Global stimulus in response to Covid-19
Source: IMF, AMP Capital
The Australian stock market (+1.2%) posted positive gains in December with. Info Tech (+9.5%) a leading contributor. The RBA governor announced that ‘Buy Now Pay Later’ providers will be able to insist merchants not pass costs onto customers in the medium term which saw Afterpay (+20.0%) soar through December to new record highs. Materials (+8.8%) and Resources (+8.5%) also lead the market as the market continued to price in recovery which drove up commodity prices such as iron ore to a peak of US$172 per tonne. This saw BHP (+10.0%) and Fortescue Metals Group (+27.8%) up sharply ending the year on a high.
PE Next 12 Months
FactSet Research Systems
The S&P/ASX 200 ended the year with forward price-to-earnings (PE) multiple of 19.5x, considerably higher than the 20-year average of 14.3x indicating investor’s confidence in a strong market recovery. The Australian market’s yield has declined to 3.4% well below its 20-year average of 5.6% as a number of companies cut dividends in the face of the economic slowdown. The high PE and low dividend yield indicate that investors should probably expect lower returns and income in the coming years.
International shares (hedged) (+3.6%) finished the year strongly as both the EU and US delivered another round of fiscal stimulus before Christmas. The UK also managed to successfully negotiate its Brexit trade agreement and the passing of these risk events lifted investor sentiment as European (+3.2%), UK (+3.3%) and US (+3.8%) markets all showed positive returns for the month.
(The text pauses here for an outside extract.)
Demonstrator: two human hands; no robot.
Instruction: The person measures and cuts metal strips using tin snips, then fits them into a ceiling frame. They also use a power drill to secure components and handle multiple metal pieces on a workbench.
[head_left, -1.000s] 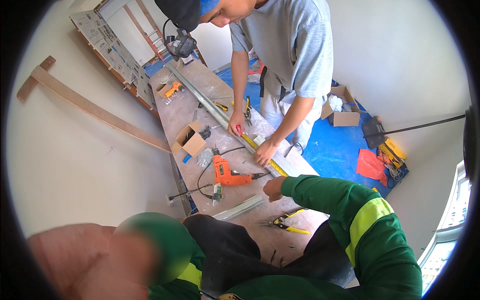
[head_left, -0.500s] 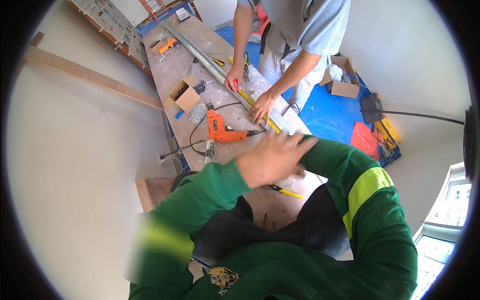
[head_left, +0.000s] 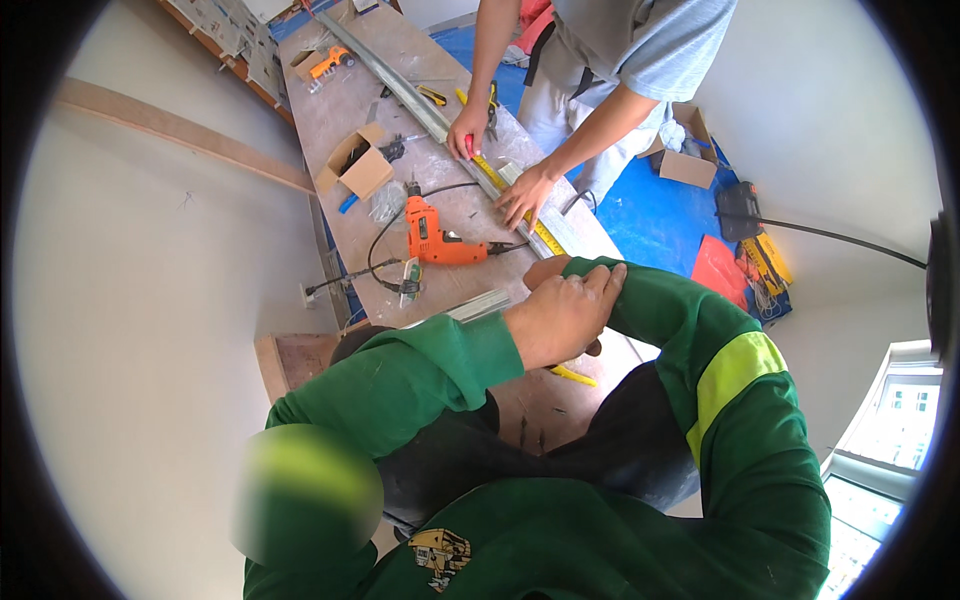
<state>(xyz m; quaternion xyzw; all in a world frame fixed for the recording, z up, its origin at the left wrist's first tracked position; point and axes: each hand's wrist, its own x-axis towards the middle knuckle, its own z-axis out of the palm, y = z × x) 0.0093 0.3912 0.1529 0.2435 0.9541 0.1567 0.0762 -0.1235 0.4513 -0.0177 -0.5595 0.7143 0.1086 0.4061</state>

Emerging markets (unhedged) (+2.5%) had a strong month in December. This was mainly driven by commodity exporters such as Brazil (+9.3%) and Russia (+5.8%). India (+7.8%) was also a major contributor as foreign institutional investments continued the momentum provided by the vaccine news. Over a 12-month period, China’s early recovery allowed it to outperform all major countries (+23.4%) over the year which led to EM equities outperforming the domestic stock market.
Australian fixed interest (-0.3%) was slightly down as the Australian 10-year bond yield increased by 7bps to 0.97% despite the RBA’s bond purchases, suggesting an improving economic outlook and the potential for rising inflation. International fixed interest (+0.3%) gained despite a rise in US 10-year bond yield (+7bps) to 0.92% driven by improving economic conditions
Australian property (+0.6%) and International property (+2.6%) both underperformed their broader share markets. Over a 12-month period, the property sector was one of the few asset classes to have a negative return (-4% for domestic and -13% for international) due to the impact that Covid-19 had on retail and office as lockdowns forced people to stay at home. Logistics and industrials were key drivers within REIT’s as the shift to online shopping supported these sub sectors.
Key considerations for AREIT’s in 2020 was extreme volatility with a -35.2% return in March which was largely offset by strong gains in April (+13.7%), November (+12.9%) and August (7.9%). In addition, a record $5.6bn of equity was raised (largest amount since the 2009 GFC) to lower debt and facilitate acquisitions which may suggest a consolidation within the sector.